Exercise requirements:
Using the entries that follow, write out the line containing "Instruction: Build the", the line containing "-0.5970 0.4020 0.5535", and every line between them, exactly and nothing else.

Supplied records:

━━━━━━━━━━━━━━━━

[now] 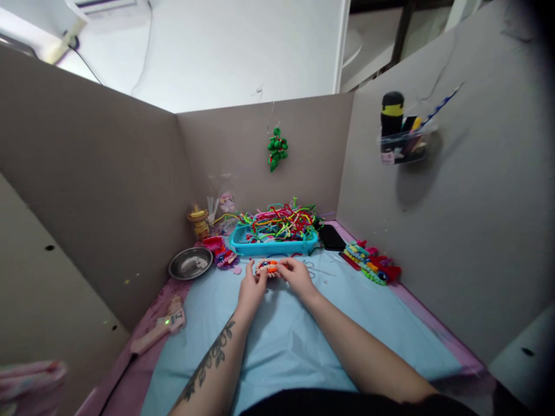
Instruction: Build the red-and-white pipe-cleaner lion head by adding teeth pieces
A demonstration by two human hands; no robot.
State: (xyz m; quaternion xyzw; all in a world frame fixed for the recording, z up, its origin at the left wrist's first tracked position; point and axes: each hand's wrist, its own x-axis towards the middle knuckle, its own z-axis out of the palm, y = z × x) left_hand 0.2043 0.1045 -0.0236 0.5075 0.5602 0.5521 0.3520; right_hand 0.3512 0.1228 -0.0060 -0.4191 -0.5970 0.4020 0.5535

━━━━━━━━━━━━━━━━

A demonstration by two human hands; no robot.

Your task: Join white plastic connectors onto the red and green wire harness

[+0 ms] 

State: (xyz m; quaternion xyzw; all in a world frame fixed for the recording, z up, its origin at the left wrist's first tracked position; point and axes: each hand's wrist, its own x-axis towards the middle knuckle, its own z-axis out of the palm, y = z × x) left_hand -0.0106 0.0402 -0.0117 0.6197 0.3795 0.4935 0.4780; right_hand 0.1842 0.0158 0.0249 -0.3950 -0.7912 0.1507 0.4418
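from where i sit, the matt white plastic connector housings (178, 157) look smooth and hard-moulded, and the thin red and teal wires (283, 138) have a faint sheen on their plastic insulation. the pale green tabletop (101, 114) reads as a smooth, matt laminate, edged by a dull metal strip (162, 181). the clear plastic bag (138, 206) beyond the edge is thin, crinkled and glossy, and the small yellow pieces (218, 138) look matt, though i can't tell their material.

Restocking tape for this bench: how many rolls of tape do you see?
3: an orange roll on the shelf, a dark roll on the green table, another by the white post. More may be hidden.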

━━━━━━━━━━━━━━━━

Task output:
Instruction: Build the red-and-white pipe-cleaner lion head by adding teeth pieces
A demonstration by two human hands; no robot.
State: (xyz m; quaternion xyzw; all in a world frame fixed for the recording, z up, its origin at the left wrist's first tracked position; point and axes: each hand's wrist, its own x-axis towards the middle knuckle, its own z-axis out of the palm, y = z × x) left_hand 0.2043 0.1045 -0.0236 0.5075 0.5602 0.5521 0.3520; right_hand 0.3512 0.1228 -0.0060 -0.4191 -0.5970 0.4020 0.5535

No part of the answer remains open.